REQUIREMENT — Read the data, and whenever a line holds the word "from", report that line.

INFORMATION SHOWN —
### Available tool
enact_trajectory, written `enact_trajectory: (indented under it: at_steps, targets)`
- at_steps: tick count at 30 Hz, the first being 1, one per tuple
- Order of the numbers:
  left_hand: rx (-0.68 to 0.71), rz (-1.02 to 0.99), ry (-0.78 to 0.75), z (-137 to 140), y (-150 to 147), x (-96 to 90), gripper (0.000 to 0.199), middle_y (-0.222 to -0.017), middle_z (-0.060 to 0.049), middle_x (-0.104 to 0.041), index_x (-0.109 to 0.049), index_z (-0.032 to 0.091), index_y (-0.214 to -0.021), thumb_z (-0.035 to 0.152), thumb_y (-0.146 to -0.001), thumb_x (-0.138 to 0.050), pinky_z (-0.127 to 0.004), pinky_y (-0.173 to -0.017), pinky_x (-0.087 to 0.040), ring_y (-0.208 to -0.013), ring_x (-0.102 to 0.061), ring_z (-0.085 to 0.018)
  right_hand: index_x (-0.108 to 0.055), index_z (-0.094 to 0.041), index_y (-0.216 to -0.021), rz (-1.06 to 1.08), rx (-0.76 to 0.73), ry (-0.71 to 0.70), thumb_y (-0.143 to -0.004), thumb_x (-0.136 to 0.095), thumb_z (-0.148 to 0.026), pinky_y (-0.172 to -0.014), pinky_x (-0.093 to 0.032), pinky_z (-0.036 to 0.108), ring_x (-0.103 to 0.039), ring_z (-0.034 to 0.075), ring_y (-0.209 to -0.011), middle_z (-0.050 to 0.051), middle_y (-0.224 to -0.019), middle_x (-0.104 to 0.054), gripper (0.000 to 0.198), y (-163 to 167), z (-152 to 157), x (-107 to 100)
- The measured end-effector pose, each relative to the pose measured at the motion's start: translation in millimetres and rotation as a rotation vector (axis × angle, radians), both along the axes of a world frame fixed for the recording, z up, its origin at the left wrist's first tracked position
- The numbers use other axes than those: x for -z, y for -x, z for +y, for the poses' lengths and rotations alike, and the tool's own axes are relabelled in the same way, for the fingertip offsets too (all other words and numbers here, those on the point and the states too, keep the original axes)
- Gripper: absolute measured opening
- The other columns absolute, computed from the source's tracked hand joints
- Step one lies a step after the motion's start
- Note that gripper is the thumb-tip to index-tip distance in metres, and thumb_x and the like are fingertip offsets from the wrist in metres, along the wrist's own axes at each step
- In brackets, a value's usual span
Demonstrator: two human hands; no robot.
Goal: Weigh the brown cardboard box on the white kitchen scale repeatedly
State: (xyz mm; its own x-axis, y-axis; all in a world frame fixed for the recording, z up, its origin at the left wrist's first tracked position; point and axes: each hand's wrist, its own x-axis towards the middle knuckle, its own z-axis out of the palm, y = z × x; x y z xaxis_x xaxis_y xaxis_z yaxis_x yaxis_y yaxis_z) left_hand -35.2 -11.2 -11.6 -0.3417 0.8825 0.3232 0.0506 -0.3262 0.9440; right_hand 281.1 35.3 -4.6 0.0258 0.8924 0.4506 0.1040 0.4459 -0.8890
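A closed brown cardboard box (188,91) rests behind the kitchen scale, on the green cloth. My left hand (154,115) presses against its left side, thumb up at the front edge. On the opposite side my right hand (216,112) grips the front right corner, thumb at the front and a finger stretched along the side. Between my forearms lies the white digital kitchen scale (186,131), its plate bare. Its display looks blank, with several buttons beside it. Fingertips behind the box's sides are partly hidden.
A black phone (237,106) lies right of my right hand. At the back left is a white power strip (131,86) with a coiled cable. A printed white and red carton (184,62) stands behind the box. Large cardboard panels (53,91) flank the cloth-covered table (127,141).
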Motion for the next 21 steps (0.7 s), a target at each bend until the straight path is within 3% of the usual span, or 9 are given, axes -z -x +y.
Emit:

FINISHED EXERCISE —
- The other columns absolute, computed from the source's tracked hand joints
- Note that gripper is the thumb-tip to index-tip distance in metres, and thumb_x and the like are fingertip offsets from the wrist in metres, along the wrist's own axes at each step

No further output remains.